Single-engined two-seat biplane

The Vickers Type 253 was a single-engined two-seat biplane general-purpose military machine, built to a 1930 government specification. It won a production contract, but this was transferred to the same company's monoplane equivalent, the Wellesley. Only one Type 253 was built.

==Development==
In April 1932, the Air Ministry awarded a contract to Vickers for a single prototype aircraft under Air Ministry specification G.4/31 for a Westland Wapiti replacement, a multi-role aircraft capable of carrying out level bombing, army co-operation, dive bombing, reconnaissance, casualty evacuation and torpedo bombing. Vickers' entrant to this competition was the Type 253, though often known by the specification as the Vickers G.4/31. The Ministry had also ordered prototypes of other designs and some manufacturers had offered private ventures (aircraft built with their own money). The Type 253 was in competition with the Handley Page HP.47. Fairey G.4/31, Westland PV.7, Armstrong Whitworth A.W.19, Blackburn B-7, Hawker P.V.4 and the Parnall G.4/31. The Ministry preferred an air-cooled engine, and Vickers' choice was the radial Bristol Pegasus.

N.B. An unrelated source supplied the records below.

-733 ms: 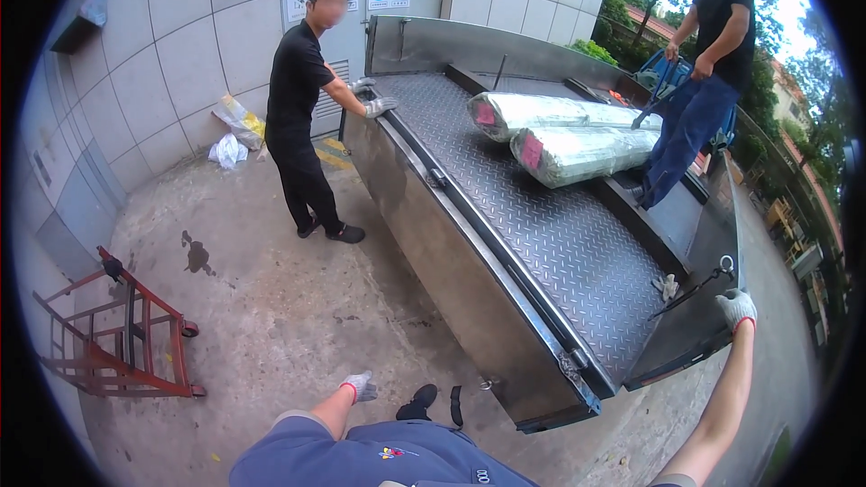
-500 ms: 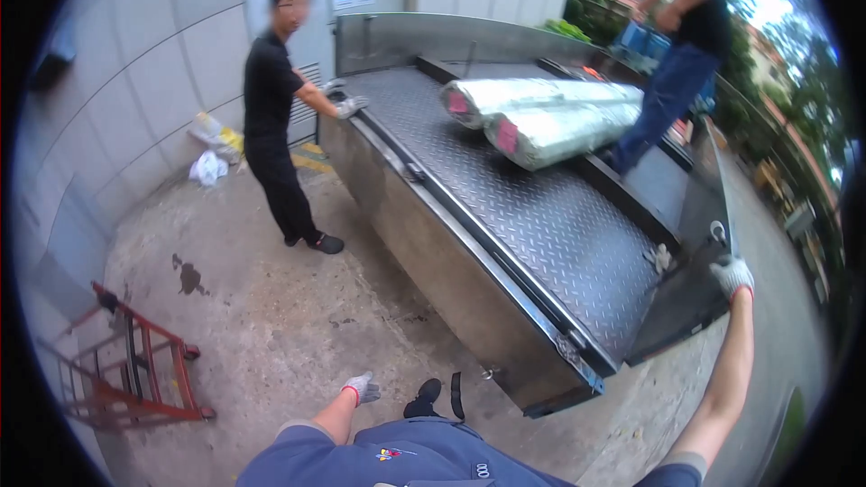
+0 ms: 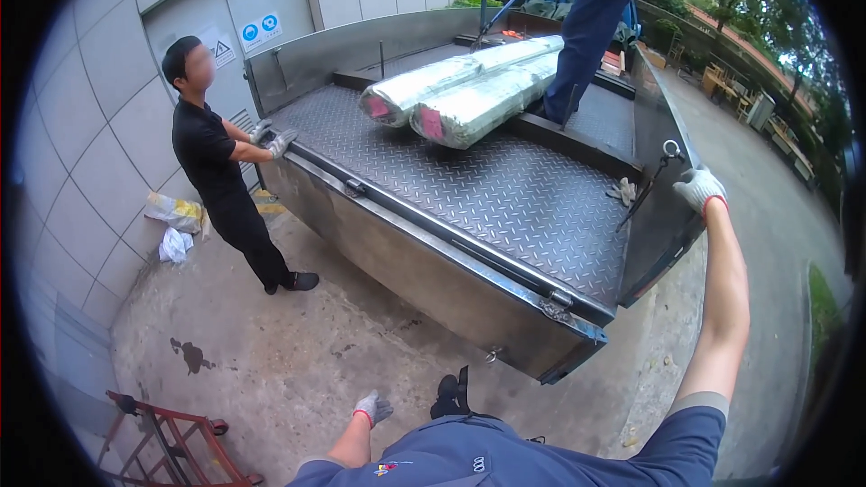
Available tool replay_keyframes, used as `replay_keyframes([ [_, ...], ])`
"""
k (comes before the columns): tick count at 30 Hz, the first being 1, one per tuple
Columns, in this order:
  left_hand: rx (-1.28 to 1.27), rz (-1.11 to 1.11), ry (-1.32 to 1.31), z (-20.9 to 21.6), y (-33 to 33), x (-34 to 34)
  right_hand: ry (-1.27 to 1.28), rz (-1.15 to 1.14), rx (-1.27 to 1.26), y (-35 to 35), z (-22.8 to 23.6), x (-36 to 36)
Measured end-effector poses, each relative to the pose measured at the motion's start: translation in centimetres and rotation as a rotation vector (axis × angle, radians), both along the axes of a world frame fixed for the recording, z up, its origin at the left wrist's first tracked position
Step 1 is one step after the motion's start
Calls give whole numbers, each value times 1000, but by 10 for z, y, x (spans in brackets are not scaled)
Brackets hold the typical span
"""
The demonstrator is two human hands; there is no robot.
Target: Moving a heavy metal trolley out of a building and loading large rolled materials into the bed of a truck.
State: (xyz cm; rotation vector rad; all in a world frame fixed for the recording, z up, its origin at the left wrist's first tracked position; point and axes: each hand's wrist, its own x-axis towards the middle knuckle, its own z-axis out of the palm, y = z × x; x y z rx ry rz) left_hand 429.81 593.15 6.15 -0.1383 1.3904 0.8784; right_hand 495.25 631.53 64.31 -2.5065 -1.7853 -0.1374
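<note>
A metal truck bed [image 3: 550, 216] with a tread-plate floor lies in front of me, its rear gate [image 3: 424, 275] folded down. My right hand [image 3: 699, 189], in a white glove with a red cuff, is closed over the top edge of the right side panel [image 3: 663, 131]. My left hand [image 3: 373, 407], also gloved, hangs low near my body with fingers loosely stretched, touching nothing. On the bed lie two long bundles in silvery wrapping [image 3: 487, 95] with pink end labels. A limp pair of work gloves [image 3: 622, 190] rests close to the right panel.
At left, a person in black [image 3: 212, 140] has both gloved hands on the gate's far end. Another person [image 3: 591, 36] stands on the bed holding a blue-handled tool [image 3: 505, 9]. A red wheeled metal cart [image 3: 171, 451] is at lower left; bags [image 3: 176, 214] lie by the wall.
My view has turned, so the truck bed and the person in black sit further left. My right hand stays on the panel. The blue-handled tool now shows in the other person's hands.
</note>
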Motion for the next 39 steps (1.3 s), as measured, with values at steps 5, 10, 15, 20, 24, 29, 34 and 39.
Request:
replay_keyframes([
  [5,-20,22,26,1,-7,10,4,-7,-9,-2,2,6],
  [10,-38,35,51,11,-7,11,-10,-10,10,-6,4,-1],
  [15,-29,19,52,13,-3,11,0,2,10,0,0,7],
  [20,-26,7,43,11,-1,16,-1,1,22,3,0,13],
  [24,-30,17,47,17,1,20,-2,11,28,1,2,13],
  [29,-24,-6,106,27,-2,31,6,8,19,2,5,17],
  [34,-7,-11,111,26,6,28,-7,17,112,1,4,24],
  [39,42,23,-16,7,10,23,46,-2,146,-5,17,17],
])
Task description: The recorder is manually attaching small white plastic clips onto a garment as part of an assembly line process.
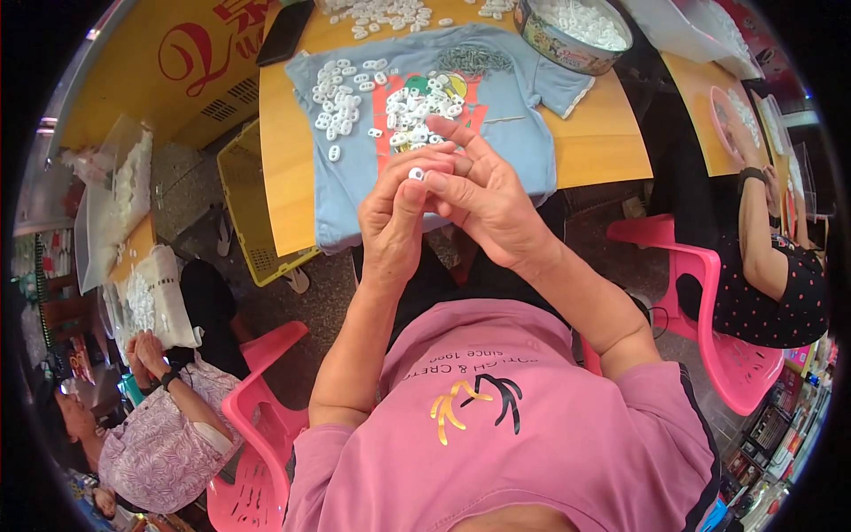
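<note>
My left hand (396, 199) and my right hand (483, 191) meet above the near edge of a light blue T-shirt (341, 199) spread on the table. Between the left thumb and fingers sits a small white plastic piece (416, 174) with a dark round spot facing up. My right thumb and fingers pinch close against its right side; what they hold there is hidden. Beyond the hands, a heap of white plastic pieces (417, 111) covers the shirt's print. Left of it lie more oval white two-holed pieces (337, 111). A heap of small grey metal parts (474, 59) lies farther back.
A thin metal rod (505, 119) lies right of the heap. At the back stand a round tin (574, 53) of white pieces and a black phone (284, 34). Co-workers sit on pink chairs (261, 399) at both sides; a yellow crate (253, 204) stands left of the table.
</note>
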`<action>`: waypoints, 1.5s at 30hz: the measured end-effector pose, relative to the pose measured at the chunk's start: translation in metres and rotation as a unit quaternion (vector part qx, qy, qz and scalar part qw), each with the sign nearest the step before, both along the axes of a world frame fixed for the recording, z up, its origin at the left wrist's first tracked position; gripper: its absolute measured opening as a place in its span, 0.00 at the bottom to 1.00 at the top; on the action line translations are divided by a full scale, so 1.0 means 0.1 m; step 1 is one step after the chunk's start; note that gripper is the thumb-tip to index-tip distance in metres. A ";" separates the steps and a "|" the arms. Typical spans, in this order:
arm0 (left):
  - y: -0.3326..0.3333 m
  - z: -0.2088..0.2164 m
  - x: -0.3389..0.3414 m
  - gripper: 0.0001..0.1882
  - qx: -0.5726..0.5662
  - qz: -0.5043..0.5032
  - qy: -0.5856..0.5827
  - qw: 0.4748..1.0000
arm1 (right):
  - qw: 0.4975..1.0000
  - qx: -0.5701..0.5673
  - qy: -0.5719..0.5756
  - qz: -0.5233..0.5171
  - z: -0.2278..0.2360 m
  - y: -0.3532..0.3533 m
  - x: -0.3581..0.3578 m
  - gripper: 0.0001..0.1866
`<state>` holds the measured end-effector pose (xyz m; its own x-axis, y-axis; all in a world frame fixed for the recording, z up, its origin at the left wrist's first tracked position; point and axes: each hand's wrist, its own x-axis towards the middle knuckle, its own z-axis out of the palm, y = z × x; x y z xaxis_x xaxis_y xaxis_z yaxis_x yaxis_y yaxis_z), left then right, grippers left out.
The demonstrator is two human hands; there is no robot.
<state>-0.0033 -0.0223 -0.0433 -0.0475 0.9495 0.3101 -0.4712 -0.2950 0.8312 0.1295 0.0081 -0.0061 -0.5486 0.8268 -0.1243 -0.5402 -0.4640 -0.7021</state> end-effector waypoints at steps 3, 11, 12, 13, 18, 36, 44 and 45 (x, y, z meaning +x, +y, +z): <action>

The Vickers Type 253 used a Pegasus IIM3 engine, enclosed by a drag-reducing Townend ring, to power a two-bay, unstaggered biplane, with a lower wing smaller in span and chord. Both wings were of constant chord, but the centre sections were mildly forward-swept and the lower centre section carried anhedral out to the inner interplane struts. Both sets of interplane struts leaned outwards with the outer ones more so, while both wings carried ailerons and the upper planes had leading edge slats. The wings joined the fuselage top and bottom with no gap, the pilot sitting just ahead of the leading edge in an open cockpit and the observer sitting well behind the trailing edge. A conventional tail carried balanced rudder and elevators. The split-axle fixed undercarriage was neatly mounted, the main legs fixed to the front spar under the inner interplane struts and braced rearwards to the wing roots.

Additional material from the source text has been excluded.